PEP 293, Codec Error Handling Callbacks, Walter Dörwald

2002-06-19 03:22:11 +00:00 · 2002-06-19 03:22:11 +00:00 · 90997b3c1d
parent 77fe9cc31e
commit 90997b3c1d
1 changed files with 404 additions and 0 deletions
--- a/pep-0293.txt
+++ b/pep-0293.txt
@ -0,0 +1,404 @@
+PEP: 293
+Title: Codec Error Handling Callbacks
+Version: $Revision$
+Last-Modified: $Date$
+Author: Walter Dörwald
+Status: Draft
+Type: Standards Track
+Created: 18-Jun-2002
+Python-Version: 2.3
+Post-History:
+
+
+Abstract
+
+    This PEP aims at extending Python's fixed codec error handling
+    schemes with a more flexible callback based approach.
+
+    Python currently uses a fixed error handling for codec error
+    handlers.  This PEP describes a mechanism which allows Python to
+    use function callbacks as error handlers.  With these more
+    flexible error handlers it is possible to add new functionality to
+    existing codecs by e.g. providing fallback solutions or different
+    encodings for cases where the standard codec mapping does not
+    apply.
+
+
+Specification
+
+    Currently the set of codec error handling algorithms is fixed to
+    either "strict", "replace" or "ignore" and the semantics of these
+    algorithms is implemented separately for each codec.
+
+    The proposed patch will make the set of error handling algorithms
+    extensible through a codec error handler registry which maps
+    handler names to handler functions.  This registry consists of the
+    following two C functions:
+
+        int PyCodec_RegisterError(const char *name, PyObject *error)
+
+        PyObject *PyCodec_LookupError(const char *name)
+
+    and their Python counterparts
+
+        codecs.register_error(name, error)
+
+        codecs.lookup_error(name)
+
+    PyCodec_LookupError raises a LookupError if no callback function
+    has been registered under this name.
+
+    Similar to the encoding name registry there is no way of
+    unregistering callback functions or iterating through the
+    available functions.
+
+    The callback functions will be used in the following way by the
+    codecs: when the codec encounters an encoding/decoding error, the
+    callback function is looked up by name, the information about the
+    error is stored in an exception object and the callback is called
+    with this object.  The callback returns information about how to
+    proceed (or raises an exception).
+
+    For encoding, the exception object will look like this:
+
+       class UnicodeEncodeError(UnicodeError):
+           def __init__(self, encoding, object, start, end, reason):
+               UnicodeError.__init__(self,
+                   "encoding '%s' can't encode characters " +
+                   "in positions %d-%d: %s" % (encoding,
+                       start, end-1, reason))

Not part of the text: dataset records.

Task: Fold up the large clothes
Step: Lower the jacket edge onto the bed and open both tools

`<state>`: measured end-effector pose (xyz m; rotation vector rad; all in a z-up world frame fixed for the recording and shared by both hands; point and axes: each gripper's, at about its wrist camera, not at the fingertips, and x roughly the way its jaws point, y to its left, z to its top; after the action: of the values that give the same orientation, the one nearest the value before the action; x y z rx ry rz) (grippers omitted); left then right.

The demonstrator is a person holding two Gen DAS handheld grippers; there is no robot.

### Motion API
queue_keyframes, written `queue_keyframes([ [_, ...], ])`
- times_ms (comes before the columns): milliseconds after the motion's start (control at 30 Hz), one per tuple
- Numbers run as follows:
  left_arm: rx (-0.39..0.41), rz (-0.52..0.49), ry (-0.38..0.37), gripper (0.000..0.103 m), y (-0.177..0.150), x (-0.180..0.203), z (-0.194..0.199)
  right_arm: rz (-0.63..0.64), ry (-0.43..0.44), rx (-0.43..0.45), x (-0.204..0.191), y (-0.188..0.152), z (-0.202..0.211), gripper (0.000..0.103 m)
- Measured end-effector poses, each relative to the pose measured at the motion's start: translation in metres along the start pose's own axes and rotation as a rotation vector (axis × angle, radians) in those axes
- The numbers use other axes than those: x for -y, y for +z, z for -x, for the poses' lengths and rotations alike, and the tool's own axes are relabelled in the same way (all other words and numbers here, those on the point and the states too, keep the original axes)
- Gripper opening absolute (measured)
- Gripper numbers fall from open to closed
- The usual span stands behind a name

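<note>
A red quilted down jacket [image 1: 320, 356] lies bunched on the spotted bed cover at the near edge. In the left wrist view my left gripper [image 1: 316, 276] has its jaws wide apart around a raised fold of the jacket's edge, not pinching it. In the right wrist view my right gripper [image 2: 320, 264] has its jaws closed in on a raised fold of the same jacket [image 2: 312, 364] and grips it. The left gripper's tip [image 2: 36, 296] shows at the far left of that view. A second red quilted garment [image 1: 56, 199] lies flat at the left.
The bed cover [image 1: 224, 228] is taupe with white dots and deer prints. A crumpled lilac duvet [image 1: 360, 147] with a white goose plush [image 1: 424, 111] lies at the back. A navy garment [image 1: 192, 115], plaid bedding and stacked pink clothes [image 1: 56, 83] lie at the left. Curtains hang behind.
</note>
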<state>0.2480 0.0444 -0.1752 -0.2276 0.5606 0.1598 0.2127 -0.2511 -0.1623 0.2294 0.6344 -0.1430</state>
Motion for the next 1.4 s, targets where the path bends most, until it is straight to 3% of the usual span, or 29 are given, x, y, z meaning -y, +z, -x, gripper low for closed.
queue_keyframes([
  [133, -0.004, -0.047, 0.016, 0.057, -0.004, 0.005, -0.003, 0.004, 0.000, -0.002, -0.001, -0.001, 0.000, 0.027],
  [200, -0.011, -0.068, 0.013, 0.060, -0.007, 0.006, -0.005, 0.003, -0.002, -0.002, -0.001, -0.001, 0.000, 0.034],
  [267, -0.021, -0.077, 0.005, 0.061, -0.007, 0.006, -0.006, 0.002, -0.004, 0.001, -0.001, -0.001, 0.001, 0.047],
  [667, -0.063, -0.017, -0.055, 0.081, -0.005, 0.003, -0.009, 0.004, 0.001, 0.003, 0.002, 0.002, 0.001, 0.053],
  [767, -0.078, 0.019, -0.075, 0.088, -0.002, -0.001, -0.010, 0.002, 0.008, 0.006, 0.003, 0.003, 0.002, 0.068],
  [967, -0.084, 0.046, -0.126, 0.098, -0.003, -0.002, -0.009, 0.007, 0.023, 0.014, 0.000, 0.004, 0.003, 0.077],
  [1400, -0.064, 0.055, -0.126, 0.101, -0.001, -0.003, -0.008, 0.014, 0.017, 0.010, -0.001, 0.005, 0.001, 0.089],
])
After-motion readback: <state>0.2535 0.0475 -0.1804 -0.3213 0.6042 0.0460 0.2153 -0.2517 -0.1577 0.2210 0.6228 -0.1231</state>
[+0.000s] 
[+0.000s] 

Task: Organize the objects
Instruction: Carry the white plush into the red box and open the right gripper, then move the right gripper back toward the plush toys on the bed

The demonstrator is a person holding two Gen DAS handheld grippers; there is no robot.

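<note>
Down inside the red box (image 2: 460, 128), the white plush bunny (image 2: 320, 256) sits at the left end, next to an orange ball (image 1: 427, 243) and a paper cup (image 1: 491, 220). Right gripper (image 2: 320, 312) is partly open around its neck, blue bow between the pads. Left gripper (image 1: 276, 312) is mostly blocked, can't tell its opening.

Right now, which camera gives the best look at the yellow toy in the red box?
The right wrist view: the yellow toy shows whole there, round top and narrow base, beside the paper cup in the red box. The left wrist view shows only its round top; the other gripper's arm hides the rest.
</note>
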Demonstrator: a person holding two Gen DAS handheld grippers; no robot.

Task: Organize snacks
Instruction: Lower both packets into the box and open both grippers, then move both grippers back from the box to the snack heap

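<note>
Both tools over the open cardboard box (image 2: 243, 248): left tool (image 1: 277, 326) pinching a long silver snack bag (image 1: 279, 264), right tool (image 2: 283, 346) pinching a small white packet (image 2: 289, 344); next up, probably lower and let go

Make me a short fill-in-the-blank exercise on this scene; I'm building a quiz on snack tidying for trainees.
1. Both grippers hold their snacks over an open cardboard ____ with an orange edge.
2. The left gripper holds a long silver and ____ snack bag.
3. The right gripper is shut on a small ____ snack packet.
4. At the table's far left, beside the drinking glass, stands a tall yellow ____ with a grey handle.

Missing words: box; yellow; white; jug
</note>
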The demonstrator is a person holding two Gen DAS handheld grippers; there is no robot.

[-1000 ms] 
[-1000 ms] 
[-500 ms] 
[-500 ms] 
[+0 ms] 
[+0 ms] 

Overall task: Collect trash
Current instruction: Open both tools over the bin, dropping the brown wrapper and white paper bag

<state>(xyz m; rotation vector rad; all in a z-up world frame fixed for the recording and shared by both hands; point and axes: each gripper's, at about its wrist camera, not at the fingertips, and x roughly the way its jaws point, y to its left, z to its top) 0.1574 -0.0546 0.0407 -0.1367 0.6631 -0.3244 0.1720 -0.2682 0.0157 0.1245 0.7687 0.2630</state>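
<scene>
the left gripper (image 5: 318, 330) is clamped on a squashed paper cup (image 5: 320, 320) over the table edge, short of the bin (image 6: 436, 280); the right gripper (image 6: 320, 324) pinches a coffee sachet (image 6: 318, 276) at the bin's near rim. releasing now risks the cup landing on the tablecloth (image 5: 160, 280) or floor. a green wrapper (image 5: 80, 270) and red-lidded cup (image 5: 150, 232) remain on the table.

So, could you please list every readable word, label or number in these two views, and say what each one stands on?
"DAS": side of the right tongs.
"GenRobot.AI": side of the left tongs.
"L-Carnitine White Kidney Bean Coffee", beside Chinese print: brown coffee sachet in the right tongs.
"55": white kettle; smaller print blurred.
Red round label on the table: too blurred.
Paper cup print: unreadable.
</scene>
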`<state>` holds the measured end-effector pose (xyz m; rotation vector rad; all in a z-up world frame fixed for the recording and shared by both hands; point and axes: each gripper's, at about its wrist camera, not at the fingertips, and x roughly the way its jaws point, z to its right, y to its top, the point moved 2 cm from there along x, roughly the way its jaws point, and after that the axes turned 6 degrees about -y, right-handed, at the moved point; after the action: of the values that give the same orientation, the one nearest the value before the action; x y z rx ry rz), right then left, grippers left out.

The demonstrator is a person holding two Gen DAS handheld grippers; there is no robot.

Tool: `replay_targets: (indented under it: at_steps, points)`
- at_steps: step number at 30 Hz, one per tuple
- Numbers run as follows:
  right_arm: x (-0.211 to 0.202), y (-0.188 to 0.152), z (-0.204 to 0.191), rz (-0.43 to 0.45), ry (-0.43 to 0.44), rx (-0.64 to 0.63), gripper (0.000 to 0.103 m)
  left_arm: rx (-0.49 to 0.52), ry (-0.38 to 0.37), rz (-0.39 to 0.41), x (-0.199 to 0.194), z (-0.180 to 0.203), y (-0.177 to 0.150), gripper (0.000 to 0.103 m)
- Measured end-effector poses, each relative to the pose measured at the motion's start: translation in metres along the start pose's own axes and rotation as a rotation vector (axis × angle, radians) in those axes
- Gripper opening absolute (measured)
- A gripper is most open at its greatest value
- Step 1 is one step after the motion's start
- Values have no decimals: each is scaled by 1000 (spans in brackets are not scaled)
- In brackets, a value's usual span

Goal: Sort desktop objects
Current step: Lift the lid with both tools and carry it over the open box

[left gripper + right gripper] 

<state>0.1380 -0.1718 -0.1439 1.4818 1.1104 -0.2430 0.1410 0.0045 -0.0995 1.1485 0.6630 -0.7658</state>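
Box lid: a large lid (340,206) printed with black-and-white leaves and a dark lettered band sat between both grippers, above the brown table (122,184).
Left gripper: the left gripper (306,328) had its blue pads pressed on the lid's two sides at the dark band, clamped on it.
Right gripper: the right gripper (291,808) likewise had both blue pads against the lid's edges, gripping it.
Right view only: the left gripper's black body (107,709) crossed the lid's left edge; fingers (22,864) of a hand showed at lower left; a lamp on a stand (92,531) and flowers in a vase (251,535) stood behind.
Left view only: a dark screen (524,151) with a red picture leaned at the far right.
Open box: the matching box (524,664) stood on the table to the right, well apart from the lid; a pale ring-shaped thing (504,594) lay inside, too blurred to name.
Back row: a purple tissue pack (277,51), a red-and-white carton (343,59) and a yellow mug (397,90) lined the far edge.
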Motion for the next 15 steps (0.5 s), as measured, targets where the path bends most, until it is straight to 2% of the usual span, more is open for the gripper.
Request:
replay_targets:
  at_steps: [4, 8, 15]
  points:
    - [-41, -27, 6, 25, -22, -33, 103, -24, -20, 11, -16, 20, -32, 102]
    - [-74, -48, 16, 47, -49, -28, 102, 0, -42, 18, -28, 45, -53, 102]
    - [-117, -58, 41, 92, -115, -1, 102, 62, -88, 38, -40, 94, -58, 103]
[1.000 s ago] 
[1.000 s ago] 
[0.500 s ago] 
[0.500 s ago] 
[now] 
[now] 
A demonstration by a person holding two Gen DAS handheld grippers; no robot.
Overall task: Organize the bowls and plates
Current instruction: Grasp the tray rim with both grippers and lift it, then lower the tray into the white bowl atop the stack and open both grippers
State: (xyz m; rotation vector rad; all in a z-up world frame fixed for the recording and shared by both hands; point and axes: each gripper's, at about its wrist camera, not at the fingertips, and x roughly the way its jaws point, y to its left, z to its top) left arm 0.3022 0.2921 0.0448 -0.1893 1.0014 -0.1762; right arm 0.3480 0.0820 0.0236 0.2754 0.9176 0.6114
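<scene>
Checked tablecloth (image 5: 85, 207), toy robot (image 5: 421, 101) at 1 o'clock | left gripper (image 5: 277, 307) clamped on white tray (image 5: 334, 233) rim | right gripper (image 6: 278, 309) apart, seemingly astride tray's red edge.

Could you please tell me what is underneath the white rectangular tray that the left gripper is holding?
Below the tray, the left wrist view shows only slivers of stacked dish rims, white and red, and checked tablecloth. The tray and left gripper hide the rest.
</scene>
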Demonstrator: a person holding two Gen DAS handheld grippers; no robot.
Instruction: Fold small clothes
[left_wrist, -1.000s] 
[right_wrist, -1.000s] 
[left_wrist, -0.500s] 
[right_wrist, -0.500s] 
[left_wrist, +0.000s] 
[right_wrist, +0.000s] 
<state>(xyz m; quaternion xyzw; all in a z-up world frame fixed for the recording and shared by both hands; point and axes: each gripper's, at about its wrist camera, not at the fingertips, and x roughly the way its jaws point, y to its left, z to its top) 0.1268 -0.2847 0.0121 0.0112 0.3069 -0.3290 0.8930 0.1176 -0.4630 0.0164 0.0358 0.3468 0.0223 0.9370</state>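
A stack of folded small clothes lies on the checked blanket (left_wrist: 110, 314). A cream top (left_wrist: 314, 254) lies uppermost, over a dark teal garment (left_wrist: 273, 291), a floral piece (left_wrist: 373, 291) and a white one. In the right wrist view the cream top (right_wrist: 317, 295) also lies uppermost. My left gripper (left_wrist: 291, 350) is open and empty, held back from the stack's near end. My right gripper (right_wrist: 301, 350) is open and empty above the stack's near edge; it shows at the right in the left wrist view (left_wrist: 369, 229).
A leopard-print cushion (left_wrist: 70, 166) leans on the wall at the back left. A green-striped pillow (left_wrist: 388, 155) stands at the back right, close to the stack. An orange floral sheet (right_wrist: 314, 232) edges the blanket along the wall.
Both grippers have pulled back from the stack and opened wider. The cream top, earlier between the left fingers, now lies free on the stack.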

+               self.encoding = encoding
+               self.object = object
+               self.start = start
+               self.end = end
+               self.reason = reason
+
+    This type will be implemented in C with the appropriate setter and
+    getter methods for the attributes, which have the following
+    meaning:
+
+      * encoding: The name of the encoding;
+      * object: The original unicode object for which encode() has
+        been called;
+      * start: The position of the first unencodable character;
+      * end: (The position of the last unencodable character)+1 (or
+        the length of object, if all characters from start to the end
+        of object are unencodable);
+      * reason: The reason why object[start:end] couldn't be encoded.
+
+    If object has consecutive unencodable characters, the encoder
+    should collect those characters for one call to the callback if
+    those characters can't be encoded for the same reason.  The
+    encoder is not required to implement this behaviour but may call
+    the callback for every single character, but it is strongly
+    suggested that the collecting method is implemented.
+
+    The callback must not modify the exception object.  If the
+    callback does not raise an exception (either the one passed in, or
+    a different one), it must return a tuple:
+
+        (replacement, newpos)
+
+    replacement is a unicode object that the encoder will encode and
+    emit instead of the unencodable object[start:end] part, newpos
+    specifies a new position within object, where (after encoding the
+    replacement) the encoder will continue encoding.
+
+    If the replacement string itself contains an unencodable character
+    the encoder raises the exception object (but may set a different
+    reason string before raising).
+
+    Should further encoding errors occur, the encoder is allowed to
+    reuse the exception object for the next call to the callback.
+    Furthermore the encoder is allowed to cache the result of
+    codecs.lookup_error.
+
+    If the callback does not know how to handle the exception, it must
+    raise a TypeError.
+
+    Decoding works similar to encoding with the following differences:
+    The exception class is named UnicodeDecodeError and the attribute
+    object is the original 8bit string that the decoder is currently
+    decoding.
+
+    The decoder will call the callback with those bytes that
+    constitute one undecodable sequence, even if there is more than
+    one undecodable sequence that is undecodable for the same reason
+    directly after the first one.  E.g. for the "unicode-escape"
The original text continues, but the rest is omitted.